Cranes walk into path of 15 blunt teams

When Uganda had last played at the Africa Cup of Nations before the ongoing edition, Cranes finished as tournament scorers.

Philip Omondi (RIP), who finished as joint top scorer, contributed three of Uganda’s nine goals enroute a runners-up place finish.
Ghana, Uganda’s conquerors in the final, 2-0, scored eight to lift the third of their four titles.

Coach Micho Sredojevic will do with anything much less than Omondi, regarded by many as the greatest to kick the onion bag here.
Cranes, having suffered identical 1-0 defeats to Ghana and Egypt to exit group D, are yet to score a goal.

Captain Geoffrey Massa and company have one last chance to alter that when they face Mali at the Stade d’Oyem today. Like Uganda, Mali, who drew goalless Egypt and lost 1-0 to Ghana at Stade de Port-Gentil, haven’t experienced the sweetness of a goal yet.
In 30 previous editions of the biennial continental tournament, as many as 15 teams have exited tournament without scoring.

The curse started with Ethiopia in the 1982 edition. It has been carried forward by Mozambique (1986) and Kenya (1988 and 1990).
Also, as Ivory Coast won the first of their two titles in Senegal in 1992, seven-time champions Egypt failed to bag a single goal.
Gabon, Sierra Leone (both 1994), DR Congo, Congo Brazaville (2000), Togo, Tunisia (in 2002) and South Africa (2006).
In 2008, Sudan joined the blunt ‘feast’ while conceding nine. Burkina Faso (2010) and Niger (2013) are the last two to fail to score at this level.

The worry for Micho so far must be that Cranes, scorers of six goals from six different players to qualify for this event after 39 years, haven’t fashioned many clear cut chances.

Farouk Miya’s shot shaved the outside of the post against Ghana while Joseph Ochaya’s effort legitimately disallowed for offside when the team cruelly lost to the Pharaohs.
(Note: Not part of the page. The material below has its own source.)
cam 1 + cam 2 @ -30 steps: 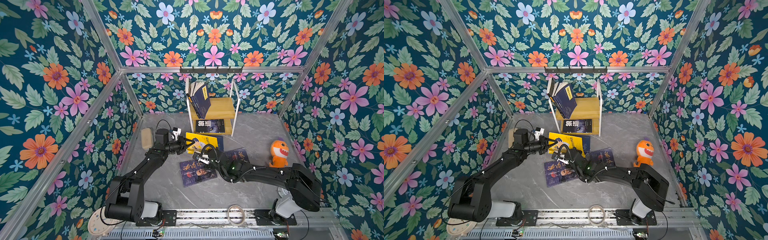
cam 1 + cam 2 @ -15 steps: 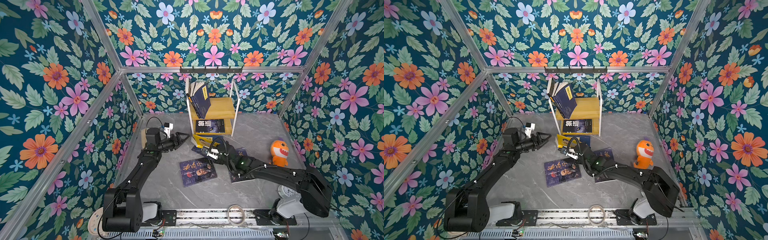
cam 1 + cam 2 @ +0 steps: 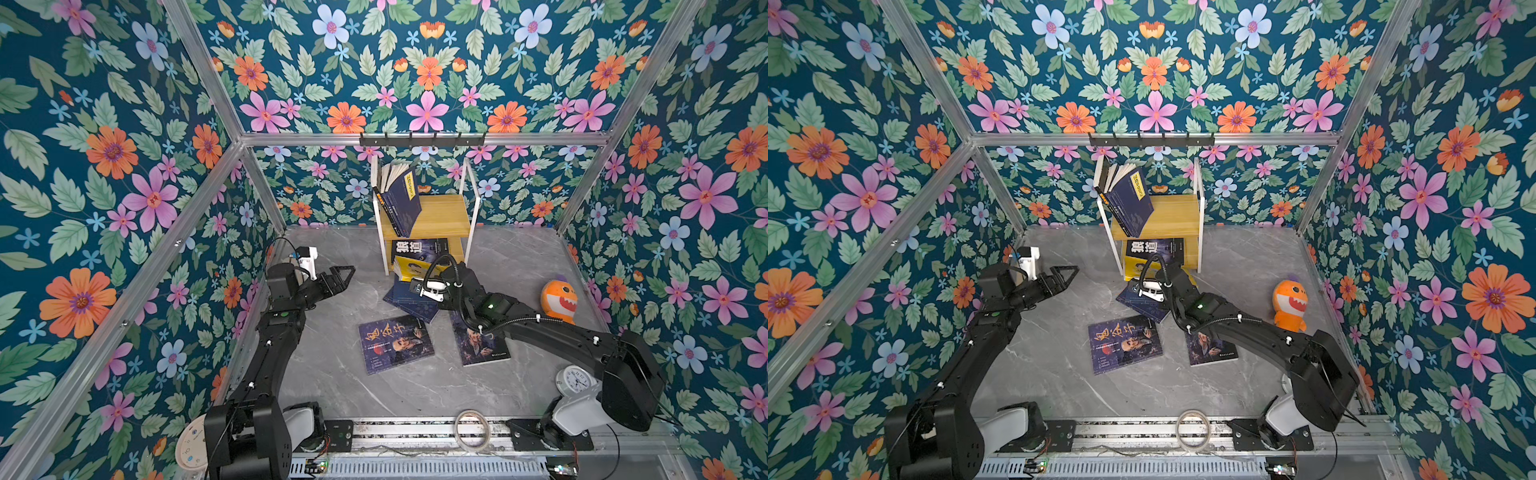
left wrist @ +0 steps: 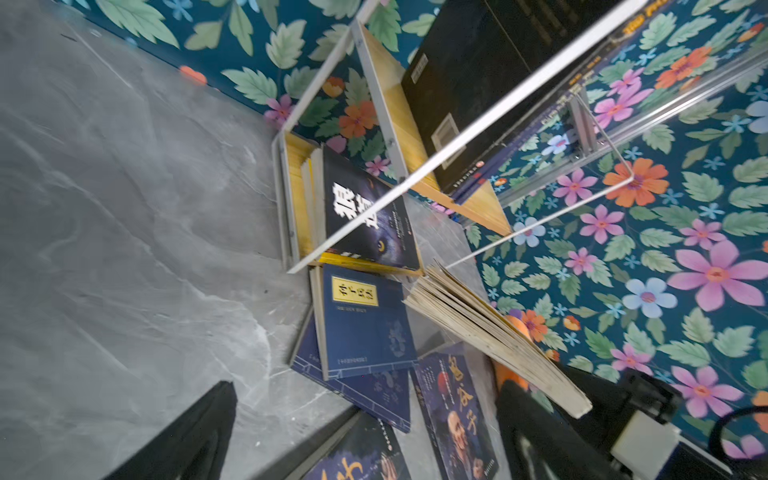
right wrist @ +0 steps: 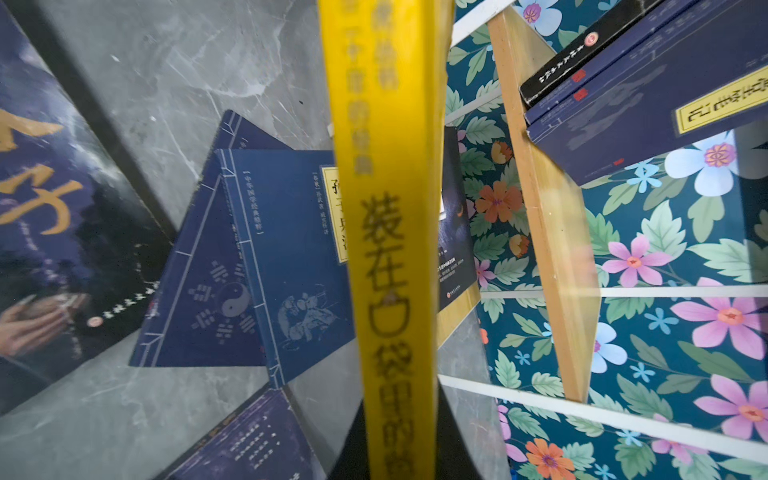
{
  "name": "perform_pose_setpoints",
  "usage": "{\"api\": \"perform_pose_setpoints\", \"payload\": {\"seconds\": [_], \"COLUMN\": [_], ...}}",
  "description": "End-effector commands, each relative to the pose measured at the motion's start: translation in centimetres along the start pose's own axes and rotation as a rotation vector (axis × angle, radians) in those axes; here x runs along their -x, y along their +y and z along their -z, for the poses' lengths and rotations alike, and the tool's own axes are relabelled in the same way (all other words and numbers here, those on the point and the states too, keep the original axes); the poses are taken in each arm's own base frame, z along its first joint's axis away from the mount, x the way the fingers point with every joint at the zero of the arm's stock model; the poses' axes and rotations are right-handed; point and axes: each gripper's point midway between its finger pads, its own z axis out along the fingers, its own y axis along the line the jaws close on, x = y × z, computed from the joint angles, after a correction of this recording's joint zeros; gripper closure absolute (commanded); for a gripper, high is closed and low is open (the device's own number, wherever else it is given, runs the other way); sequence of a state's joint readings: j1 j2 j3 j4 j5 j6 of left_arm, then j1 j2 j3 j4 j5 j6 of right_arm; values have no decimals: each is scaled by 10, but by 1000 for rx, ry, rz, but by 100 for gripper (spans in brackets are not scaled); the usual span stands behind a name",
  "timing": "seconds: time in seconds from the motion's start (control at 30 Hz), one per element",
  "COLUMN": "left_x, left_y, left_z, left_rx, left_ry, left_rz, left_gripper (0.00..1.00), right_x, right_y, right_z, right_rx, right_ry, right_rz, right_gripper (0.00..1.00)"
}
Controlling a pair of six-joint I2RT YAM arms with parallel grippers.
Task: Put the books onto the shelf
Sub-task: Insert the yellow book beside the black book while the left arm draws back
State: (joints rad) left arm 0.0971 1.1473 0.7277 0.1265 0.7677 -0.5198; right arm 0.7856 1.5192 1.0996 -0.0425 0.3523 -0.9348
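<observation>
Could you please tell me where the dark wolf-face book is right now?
In both top views the wolf-face book lies flat on the lower tier of the shelf, at the back centre, beneath the leaning navy books.

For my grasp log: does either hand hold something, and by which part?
The right hand pinches the yellow book across its covers near one end of the spine; the left hand is open and empty.

arms [image 3: 270,357]: black, jointed | bases [image 3: 582,411]: white | cables [image 3: 446,261]: black loops | wrist cameras [image 3: 307,254]: white
</observation>
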Motion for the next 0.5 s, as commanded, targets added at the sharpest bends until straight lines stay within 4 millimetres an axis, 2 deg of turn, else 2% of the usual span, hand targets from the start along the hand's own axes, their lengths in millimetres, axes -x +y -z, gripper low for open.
{"api": "perform_pose_setpoints", "payload": {"seconds": [0.0, 0.23, 0.27, 0.47], "left_x": [13, 22, 22, 21], "left_y": [11, 22, 22, 15], "left_z": [6, 10, 10, 10], "left_rx": [69, 154, 154, 127], "left_ry": [-53, -75, -75, -73], "left_rz": [-84, -133, -132, -139], "left_gripper": [0, 0, 0, 0], "right_x": [8, 18, 16, 17], "right_y": [-36, -60, -53, -59], "right_z": [-6, -26, -39, -62], "right_rx": [-143, -223, -212, -233], "right_ry": [5, 15, 28, 34], "right_rz": [52, 71, 84, 62], "right_gripper": [100, 100, 100, 100]}}
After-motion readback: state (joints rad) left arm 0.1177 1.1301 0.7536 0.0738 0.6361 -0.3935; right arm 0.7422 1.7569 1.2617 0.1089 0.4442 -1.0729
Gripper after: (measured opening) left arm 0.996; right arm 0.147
There hasn’t much else.
All the six different players who provided the cutting edge during qualification, bar the injured Brian Umony, are here.
The others are captain Geoffrey Massa, Tony Mawejje, Miya, William Luwagga Kizito and Khalid Aucho.

It’s the unpalatable history they must deal with just like they did with the 19 failed qualification campaigns before this one bore fruit.